Painting With Words

Many years ago when I was a university undergraduate, one of my roommates happened to be an art student.  Living in an apartment littered with paintbrushes, canvasses and other paraphenalia gave me an up-close appreciation of how an artist actually works, that was miles apart from the detached overview of humanity’s long progression through the visual arts that I learned from my art history classes.

One important, foundational idea that I soon recognized as relevant to my creative writing, was that not all of an artist’s subjects require the same approach and tools, but are dependent upon what meaning she is trying to communicate.   Sometimes she uses oils, sometimes acrylics or chalk or charcoal.   A complex subject might require a lot of detail and color, while something simple can be depicted with a few judiciously applied strokes.   The artist’s creative vision, what he intends to convey to the viewer, and how effectively that is achieved, are subject to the style he uses and the tools he implements.

Fiction is like that, too.  Just as all stories are different — some are innately novels, others short stories or novellas, still others screenplays — their successful executions require techniques specifically tailored to their uniquely individual natures.

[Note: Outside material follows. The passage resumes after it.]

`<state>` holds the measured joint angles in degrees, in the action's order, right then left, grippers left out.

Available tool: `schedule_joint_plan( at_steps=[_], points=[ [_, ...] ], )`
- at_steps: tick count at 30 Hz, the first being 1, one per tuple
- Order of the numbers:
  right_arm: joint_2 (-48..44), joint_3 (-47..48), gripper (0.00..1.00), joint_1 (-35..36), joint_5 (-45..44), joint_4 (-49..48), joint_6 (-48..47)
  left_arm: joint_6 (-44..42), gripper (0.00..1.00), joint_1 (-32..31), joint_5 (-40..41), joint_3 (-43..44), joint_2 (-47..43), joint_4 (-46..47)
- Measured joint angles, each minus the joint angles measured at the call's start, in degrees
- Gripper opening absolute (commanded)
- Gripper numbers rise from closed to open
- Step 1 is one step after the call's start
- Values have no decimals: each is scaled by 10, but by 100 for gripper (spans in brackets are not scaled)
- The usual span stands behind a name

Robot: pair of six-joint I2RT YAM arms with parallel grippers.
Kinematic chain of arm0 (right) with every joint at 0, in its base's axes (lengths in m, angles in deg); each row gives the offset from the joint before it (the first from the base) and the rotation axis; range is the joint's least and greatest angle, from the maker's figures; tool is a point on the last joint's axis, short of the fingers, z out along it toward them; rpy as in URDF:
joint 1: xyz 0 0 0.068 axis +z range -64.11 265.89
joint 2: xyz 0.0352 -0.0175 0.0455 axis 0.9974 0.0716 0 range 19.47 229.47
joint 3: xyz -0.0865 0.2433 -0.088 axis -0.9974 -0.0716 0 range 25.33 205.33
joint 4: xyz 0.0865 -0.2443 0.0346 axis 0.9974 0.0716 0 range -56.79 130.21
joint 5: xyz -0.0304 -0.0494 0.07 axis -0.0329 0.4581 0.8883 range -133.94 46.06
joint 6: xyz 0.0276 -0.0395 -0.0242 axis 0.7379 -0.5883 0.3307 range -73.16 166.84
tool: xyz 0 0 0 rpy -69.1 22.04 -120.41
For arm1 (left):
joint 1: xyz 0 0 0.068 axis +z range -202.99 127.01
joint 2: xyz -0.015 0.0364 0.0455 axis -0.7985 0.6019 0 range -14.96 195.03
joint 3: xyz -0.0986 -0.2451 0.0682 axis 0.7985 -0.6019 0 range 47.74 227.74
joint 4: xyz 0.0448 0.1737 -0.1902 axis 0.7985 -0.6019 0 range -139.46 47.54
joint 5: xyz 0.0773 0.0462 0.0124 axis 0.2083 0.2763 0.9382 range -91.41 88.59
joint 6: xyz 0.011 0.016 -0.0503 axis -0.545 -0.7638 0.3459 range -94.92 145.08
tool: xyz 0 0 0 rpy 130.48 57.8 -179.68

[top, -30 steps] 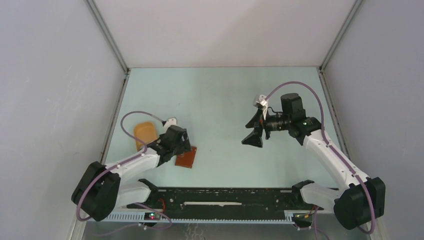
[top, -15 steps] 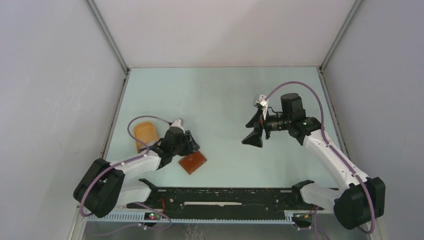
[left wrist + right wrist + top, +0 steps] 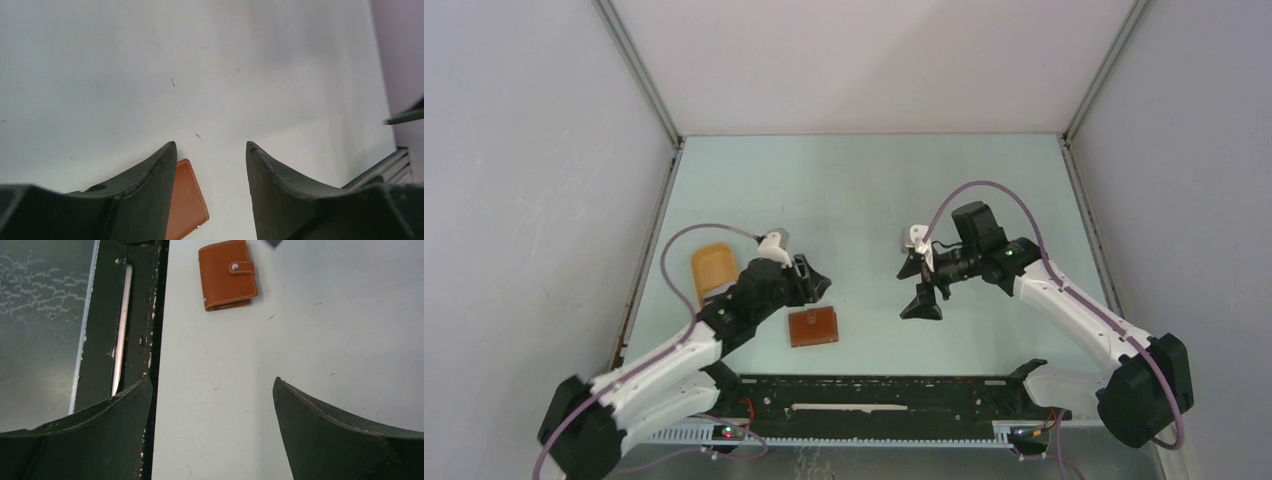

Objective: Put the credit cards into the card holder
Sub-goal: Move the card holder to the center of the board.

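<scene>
card holder (image 3: pixel 812 327) on table (image 3: pixel 864 190), right of tray (image 3: pixel 707 265)

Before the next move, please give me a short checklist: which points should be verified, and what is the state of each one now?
1. The card holder lies flat and neither arm grips it: ok.
2. The card holder is open to receive cards: not ok. It is closed, with the snap strap across its front.
3. The credit cards are located: cannot tell. None shows in any view.
4. The left gripper is open and empty: ok.
5. The right gripper is open and empty: ok.
6. The orange tray lies apart from the card holder: ok.
</scene>
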<state>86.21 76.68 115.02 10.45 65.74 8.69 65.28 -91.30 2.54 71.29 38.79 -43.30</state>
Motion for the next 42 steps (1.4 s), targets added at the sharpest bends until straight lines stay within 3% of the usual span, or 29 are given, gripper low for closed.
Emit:
schedule_joint_plan(
  at_steps=[5, 11, 18, 22, 30, 34, 42],
  points=[
    [26, -1, 100, 31, -23, 2, -12, 22, 61, 0, 39, -24, -128, -84],
    [38, -1, 100, 36, -40, 4, -12, 83, 60, -1, 73, -48, -86, -215],
    [38, -1, 100, 30, -44, 4, -9, 104, 51, -1, 84, -51, -82, -246],
    [38, -1, 100, 28, -44, 4, -8, 103, 37, -1, 64, -53, -46, -222],
    [38, -1, 92, 28, -43, 17, -32, 101, 32, -7, -14, -56, 34, -97],
    [30, -8, 88, 32, -43, 29, -83, 92, 31, -25, -49, -30, 114, -37],
    [6, -81, 81, 81, -102, 4, -159, 75, 27, -83, -123, 108, 340, 72]
  ],
)
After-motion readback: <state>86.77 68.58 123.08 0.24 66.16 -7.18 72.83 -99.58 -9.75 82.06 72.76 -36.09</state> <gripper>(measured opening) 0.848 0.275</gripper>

For example, my novel about Joan of Arc, An Army of Angels, is a vast, sweeping epic filled with color and elaborate detail, a real cast-of-thousands historical novel on the scale of a vintage Cecil B. deMille movie.  The subject required nothing less, so that was the approach I took.  On the other hand, V-Squad, a character-driven vampire adventure set during World War II, is lighter in tone, evocative rather than painstakingly detailed, and much, much shorter.  Given its setting in the recent past and the relative familiarity of that time to the contemporary reader, it wasn’t necessary for me to apply a lot of text toward immersing my audience in that world.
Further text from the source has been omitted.